_WHAT IS BEING ASKED_.
What is needed is a copy of each line in the listing below that contains "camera".

SUPPLIED MATERIAL START

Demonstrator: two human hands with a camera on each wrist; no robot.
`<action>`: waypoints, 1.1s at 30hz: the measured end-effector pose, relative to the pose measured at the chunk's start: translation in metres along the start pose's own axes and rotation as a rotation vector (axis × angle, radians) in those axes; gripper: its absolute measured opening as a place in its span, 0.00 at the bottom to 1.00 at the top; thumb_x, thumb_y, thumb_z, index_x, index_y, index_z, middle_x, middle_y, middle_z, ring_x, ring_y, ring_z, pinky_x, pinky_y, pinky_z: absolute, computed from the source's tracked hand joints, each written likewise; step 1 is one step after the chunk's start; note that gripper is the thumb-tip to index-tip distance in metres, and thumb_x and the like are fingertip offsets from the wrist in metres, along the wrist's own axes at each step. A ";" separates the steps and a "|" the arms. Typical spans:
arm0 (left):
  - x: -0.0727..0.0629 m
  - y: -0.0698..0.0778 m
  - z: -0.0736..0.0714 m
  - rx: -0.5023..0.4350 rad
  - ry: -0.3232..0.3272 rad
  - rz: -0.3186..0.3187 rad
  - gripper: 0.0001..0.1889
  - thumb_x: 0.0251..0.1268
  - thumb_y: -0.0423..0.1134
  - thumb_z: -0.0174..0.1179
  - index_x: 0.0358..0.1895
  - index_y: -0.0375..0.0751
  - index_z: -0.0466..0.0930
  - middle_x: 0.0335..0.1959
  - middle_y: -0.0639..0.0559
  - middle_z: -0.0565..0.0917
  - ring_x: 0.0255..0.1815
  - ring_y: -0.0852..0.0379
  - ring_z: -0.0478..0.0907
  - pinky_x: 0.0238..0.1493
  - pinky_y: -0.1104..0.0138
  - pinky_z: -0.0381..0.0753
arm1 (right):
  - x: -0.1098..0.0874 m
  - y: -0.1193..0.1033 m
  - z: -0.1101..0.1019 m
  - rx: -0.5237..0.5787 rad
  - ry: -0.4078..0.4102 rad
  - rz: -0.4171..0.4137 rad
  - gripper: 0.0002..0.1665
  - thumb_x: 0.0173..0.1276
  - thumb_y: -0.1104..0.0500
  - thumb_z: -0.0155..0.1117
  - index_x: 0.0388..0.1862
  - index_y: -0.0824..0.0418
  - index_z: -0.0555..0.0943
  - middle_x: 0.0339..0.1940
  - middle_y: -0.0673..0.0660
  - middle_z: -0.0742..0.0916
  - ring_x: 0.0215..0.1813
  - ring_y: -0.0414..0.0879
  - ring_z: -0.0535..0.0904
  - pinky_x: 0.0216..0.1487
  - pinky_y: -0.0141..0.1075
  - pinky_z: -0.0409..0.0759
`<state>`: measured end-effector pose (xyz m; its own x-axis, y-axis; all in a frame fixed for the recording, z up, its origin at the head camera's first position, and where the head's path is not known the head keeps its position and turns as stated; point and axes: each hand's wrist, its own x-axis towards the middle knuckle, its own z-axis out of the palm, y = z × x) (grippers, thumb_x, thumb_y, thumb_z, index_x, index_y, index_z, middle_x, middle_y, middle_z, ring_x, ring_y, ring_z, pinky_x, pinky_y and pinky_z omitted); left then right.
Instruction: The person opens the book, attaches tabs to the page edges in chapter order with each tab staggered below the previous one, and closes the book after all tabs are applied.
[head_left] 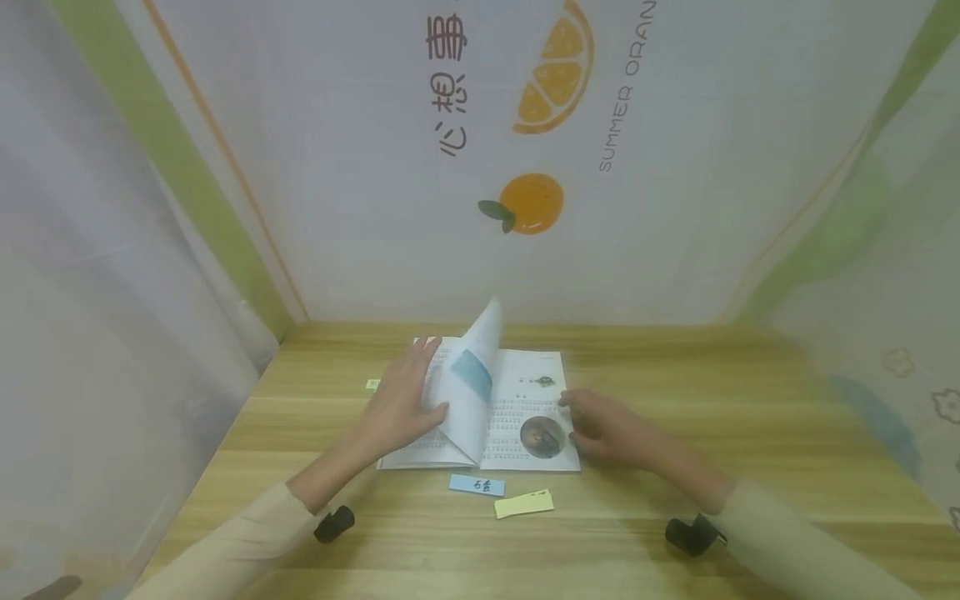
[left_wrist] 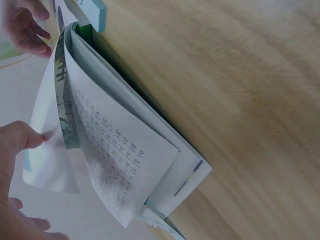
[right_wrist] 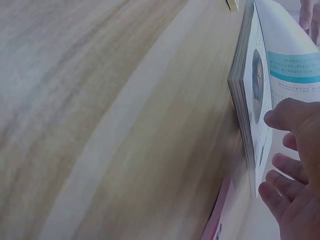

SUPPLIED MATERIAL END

_SOLUTION TO THE EXERCISE_.
Demonstrator: two human hands with a camera on each wrist; no robot.
`<state>`: measured end-effector pose (xyz m; its own x-axis, y-axis; all in a frame fixed for the recording, z up, its origin at the head camera's first position, and where the head's path is not known the head keeps its position and turns as stated; point and axes: each hand's wrist, its own x-axis towards the middle knuckle, its own z-axis out of the palm, y = z × x) (grippers, thumb_x, thumb_y, thumb_z, index_x, index_y, index_z, middle_x, middle_y, middle_z, ring_x, ring_y, ring_z, pinky_x, pinky_y and pinky_z omitted); left then right.

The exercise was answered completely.